■ Work item
When you transcribe the listing that follows, keep every line exact and omit the pictures.

____ Provided data

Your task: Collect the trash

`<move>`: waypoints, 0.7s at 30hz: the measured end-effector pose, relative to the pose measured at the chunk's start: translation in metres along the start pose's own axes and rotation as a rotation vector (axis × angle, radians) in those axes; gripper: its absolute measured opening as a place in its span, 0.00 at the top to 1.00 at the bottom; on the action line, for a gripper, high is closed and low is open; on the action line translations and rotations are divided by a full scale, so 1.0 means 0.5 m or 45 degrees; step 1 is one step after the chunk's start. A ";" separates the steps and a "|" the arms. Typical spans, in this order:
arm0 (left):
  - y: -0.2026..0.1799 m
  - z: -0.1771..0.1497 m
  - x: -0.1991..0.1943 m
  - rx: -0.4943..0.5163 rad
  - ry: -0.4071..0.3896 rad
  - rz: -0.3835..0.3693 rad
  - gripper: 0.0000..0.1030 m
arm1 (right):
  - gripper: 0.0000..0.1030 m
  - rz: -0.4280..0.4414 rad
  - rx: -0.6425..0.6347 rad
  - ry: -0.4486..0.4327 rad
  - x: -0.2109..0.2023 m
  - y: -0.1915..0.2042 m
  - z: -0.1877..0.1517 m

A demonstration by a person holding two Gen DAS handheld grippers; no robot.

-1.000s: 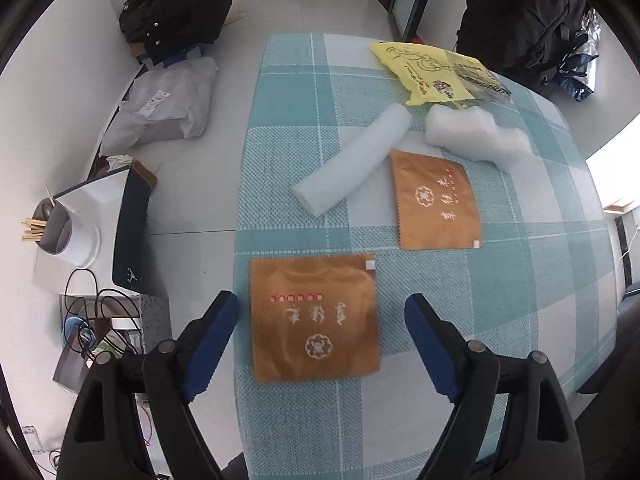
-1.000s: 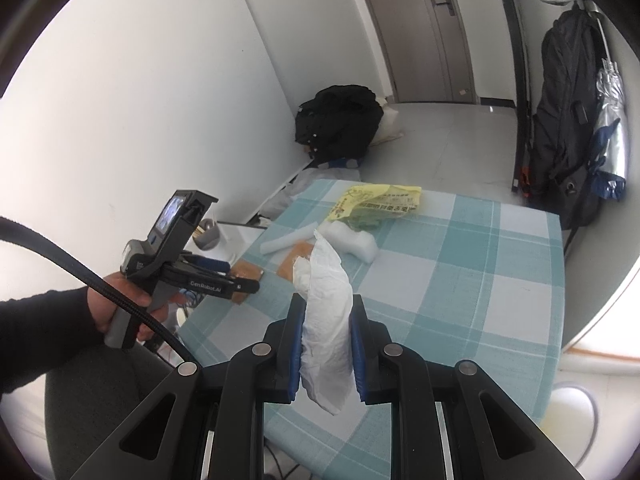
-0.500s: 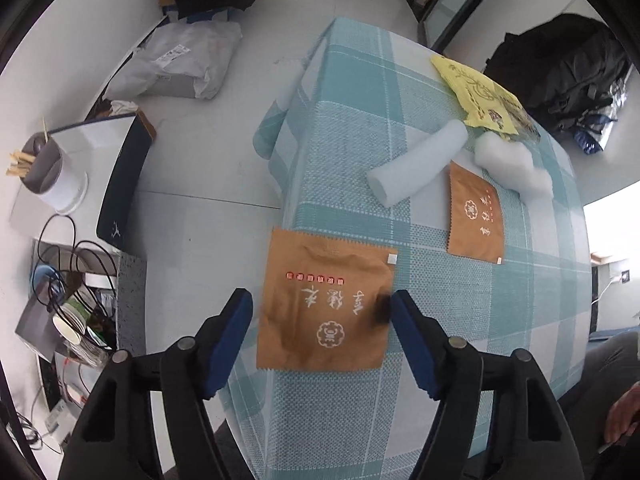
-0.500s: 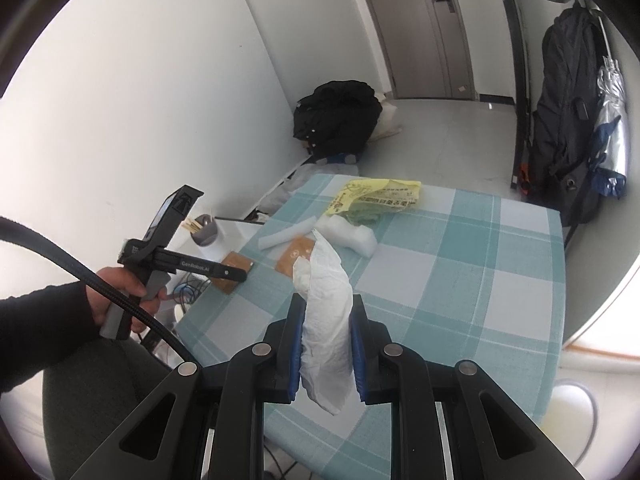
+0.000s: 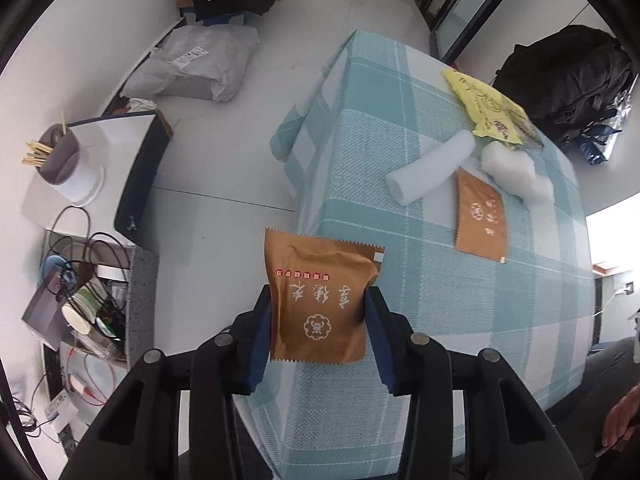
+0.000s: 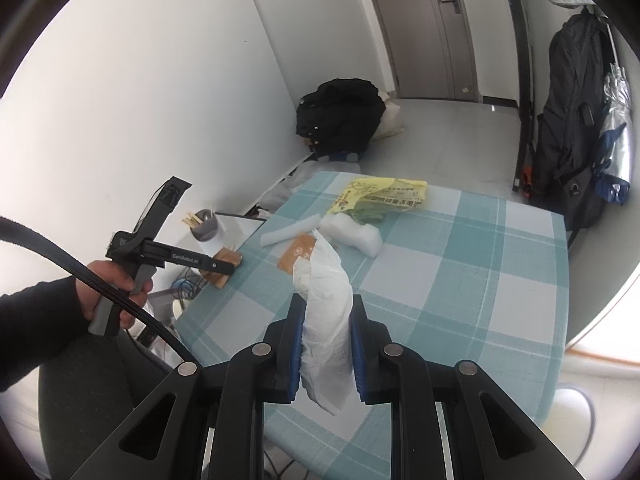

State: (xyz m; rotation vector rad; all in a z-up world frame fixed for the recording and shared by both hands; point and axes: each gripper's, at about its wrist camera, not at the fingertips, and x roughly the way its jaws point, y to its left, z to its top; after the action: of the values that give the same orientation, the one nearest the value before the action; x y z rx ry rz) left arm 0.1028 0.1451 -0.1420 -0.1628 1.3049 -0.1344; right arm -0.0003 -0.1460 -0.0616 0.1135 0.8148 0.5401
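While the right gripper (image 6: 326,344) stays clamped on a white tissue (image 6: 326,320), the left gripper (image 5: 318,330) is closing on a brown packet (image 5: 318,300) (already buckling) at the counter's (image 5: 460,300) near left edge.

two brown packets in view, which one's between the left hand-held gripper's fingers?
The brown packet overhanging the table's near edge, buckling as the left hand-held gripper closes on it. The other brown packet lies flat farther in, beside the white foam roll.
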 end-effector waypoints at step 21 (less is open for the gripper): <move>-0.034 -0.002 -0.092 -0.105 -0.090 -0.248 0.63 | 0.80 0.029 0.050 -0.060 -0.029 -0.014 0.000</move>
State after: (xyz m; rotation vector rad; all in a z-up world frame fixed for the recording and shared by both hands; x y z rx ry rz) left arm 0.0899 0.1371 -0.0950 -0.3624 1.2230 -0.2386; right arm -0.0054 -0.1594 -0.0544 0.1711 0.7790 0.5409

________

■ Final answer
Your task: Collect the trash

`<move>`: waypoints, 0.7s at 30hz: the measured end-effector pose, relative to the pose measured at the chunk's start: translation in metres along the start pose's own axes and rotation as a rotation vector (axis × angle, radians) in those axes; gripper: its absolute measured opening as a place in its span, 0.00 at the top to 1.00 at the bottom; on the action line, for a gripper, high is closed and low is open; on the action line translations and rotations are divided by a full scale, so 1.0 means 0.5 m or 45 degrees; step 1 is one step after the chunk's start. A ";" separates the steps and a "|" the arms. Typical spans, in this order:
arm0 (left):
  - y: -0.2026..0.1799 m
  - z: -0.1771..0.1497 m
  - x: -0.1991..0.1943 m
  - rx: -0.4943..0.5163 rad
  - ry: -0.4071..0.3896 rad
  - rz: -0.3835..0.3693 rad
  - gripper: 0.0000..0.1030 m
arm1 (right):
  - gripper: 0.0000..0.1030 m
  - rz: -0.4280..0.4414 rad
  - rx: -0.6425..0.6347 rad
  - ry: -0.4486..0.4327 rad
  - x: -0.2109..0.2023 m
  - y: -0.1915..0.2042 m
  - z: -0.1877..0.1517 m

A demonstration by a person holding two Gen DAS handheld grippers; no robot.

-1.000s: 
-1.000s: 
-0.500s: 
-0.500s: 
+0.000s: 
+0.000s: 

State: (xyz m; rotation vector rad; all in a z-up world frame fixed for the recording and shared by both hands; point and axes: each gripper's, at about its wrist camera, not at the fingertips, and x roughly the way its jaws point, y to its left, z to its top; after the action: of the values that give the same orientation, the one nearest the value before the action; x y z rx ry rz) left arm 0.1028 0.1451 -0.1420 -0.1628 1.3049 -0.1344; right arm -0.0003 -0.1460 -0.0616 0.1135 0.8148 0.5401
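While the right gripper (image 6: 326,344) stays clamped on a white tissue (image 6: 326,320), the left gripper (image 5: 318,330) is closing on a brown packet (image 5: 318,300) (already buckling) at the counter's (image 5: 460,300) near left edge.

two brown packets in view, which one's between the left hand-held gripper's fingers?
The brown packet overhanging the table's near edge, buckling as the left hand-held gripper closes on it. The other brown packet lies flat farther in, beside the white foam roll.
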 end-effector waypoints at step 21 (less is open for the gripper): <move>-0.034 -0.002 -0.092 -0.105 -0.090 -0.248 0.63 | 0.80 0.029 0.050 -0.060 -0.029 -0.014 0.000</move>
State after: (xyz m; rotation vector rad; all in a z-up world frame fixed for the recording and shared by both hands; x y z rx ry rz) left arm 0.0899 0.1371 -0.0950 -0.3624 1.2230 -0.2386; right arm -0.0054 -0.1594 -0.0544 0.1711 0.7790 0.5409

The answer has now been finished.